If he hadn't been gifted with vampire speed, he would have been gutted. He closed with her after avoiding the slash, gripped her hand, and took the knife away. “Eve?
Eve!
” He shook her, hard, but she didn't wake up. She didn't resist.

When he let go, she drifted back into the bedroom, got in bed, and went promptly back to sleep, leaving him with the cold knife in his hand.

God.

Something was wrong. Very, very wrong. And the next morning, she remembered none of it. What if she'd gone to Claire's room? Or Shane's? What would she have done?
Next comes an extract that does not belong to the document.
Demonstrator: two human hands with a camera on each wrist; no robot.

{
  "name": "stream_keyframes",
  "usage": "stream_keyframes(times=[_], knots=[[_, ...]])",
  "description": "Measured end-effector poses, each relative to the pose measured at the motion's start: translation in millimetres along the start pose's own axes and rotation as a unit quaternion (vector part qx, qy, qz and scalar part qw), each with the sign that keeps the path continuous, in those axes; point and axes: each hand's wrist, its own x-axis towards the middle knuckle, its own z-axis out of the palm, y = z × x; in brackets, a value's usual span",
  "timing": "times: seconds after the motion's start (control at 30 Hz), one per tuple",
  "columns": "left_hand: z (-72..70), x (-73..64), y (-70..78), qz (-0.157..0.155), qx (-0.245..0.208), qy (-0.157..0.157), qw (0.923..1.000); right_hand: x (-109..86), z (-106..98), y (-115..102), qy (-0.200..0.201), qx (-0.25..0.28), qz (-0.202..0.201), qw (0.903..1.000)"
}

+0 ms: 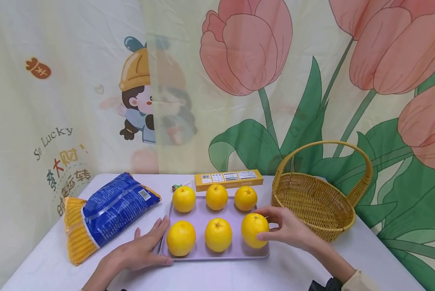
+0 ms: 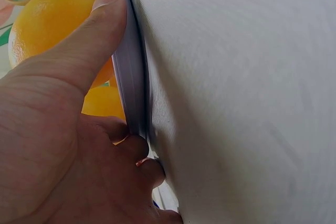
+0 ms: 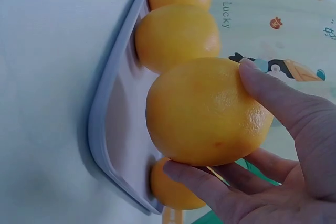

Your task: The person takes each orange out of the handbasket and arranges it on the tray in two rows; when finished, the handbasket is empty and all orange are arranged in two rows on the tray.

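On a pale purple tray [image 1: 235,256], yellow-orange oranges stand in two rows of three. My right hand [image 1: 284,226] holds the front right orange [image 1: 255,230] between thumb and fingers. In the right wrist view this orange [image 3: 207,113] appears raised a little above the tray floor. My left hand [image 1: 141,248] rests at the tray's front left corner, its fingers extended along the left side. In the left wrist view the thumb lies against the tray's rim [image 2: 128,72]. Closest to that hand is the front left orange [image 1: 181,238].
A wicker basket [image 1: 313,202] with a tall handle stands right of the tray, behind my right forearm. Behind the tray lie a yellow box [image 1: 228,180] and a small wrapped lollipop [image 1: 179,187]. A blue and yellow snack bag [image 1: 117,210] lies at the left.
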Motion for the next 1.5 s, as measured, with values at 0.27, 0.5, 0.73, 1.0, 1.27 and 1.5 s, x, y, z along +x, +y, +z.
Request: stream_keyframes(times=[0.27,0.5,0.73,1.0,1.27,1.5], knots=[[-0.6,0.4,1.3,0.0,-0.001,0.001,1.0,1.3,5.7,8.9,0.004,0.009,0.001,0.9999],[-0.3,1.0,1.5,0.001,-0.001,0.0,1.0,0.9,9.3,15.5,0.005,0.014,0.0,0.9999],[-0.4,0.9,1.4,0.004,0.002,0.003,1.0,-0.6,11.6,21.5,0.005,0.022,0.0,0.9997],[0.4,-1.0,-0.7,0.019,0.001,0.01,0.9998,-1.8,11.6,23.8,0.003,0.031,0.015,0.9994],[0.5,-2.2,-1.8,0.021,-0.003,0.01,0.9997,-0.1,12.5,28.5,-0.005,0.039,0.01,0.9992],[1.8,-1.3,-1.9,0.018,0.0,0.01,0.9998,1.2,15.5,33.7,-0.006,0.059,0.0,0.9983]])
He had to find out. Quickly.

•   •   •

Amelie refused to see him. She was, according to her assistant, very busy, and unavailable for the foreseeable future. Michael had the strong, and unsettling, feeling that she'd put him on the no-admittance list to emphasize how deeply angry she still was about his refusal to push Eve away. She'd allowed the wedding, but that didn't mean she was pleased about it.

Oliver, on the other hand, was right where Michael expected to find him: behind the bar at Common Grounds, pulling espresso shots for an impatient, texting college student who obviously had not the slightest idea he was disrespecting one of the oldest, most dangerous vampires in the world. Oliver appeared to shrug it off, but there was a chill light in his eyes that made Michael wonder about that student's future longevity.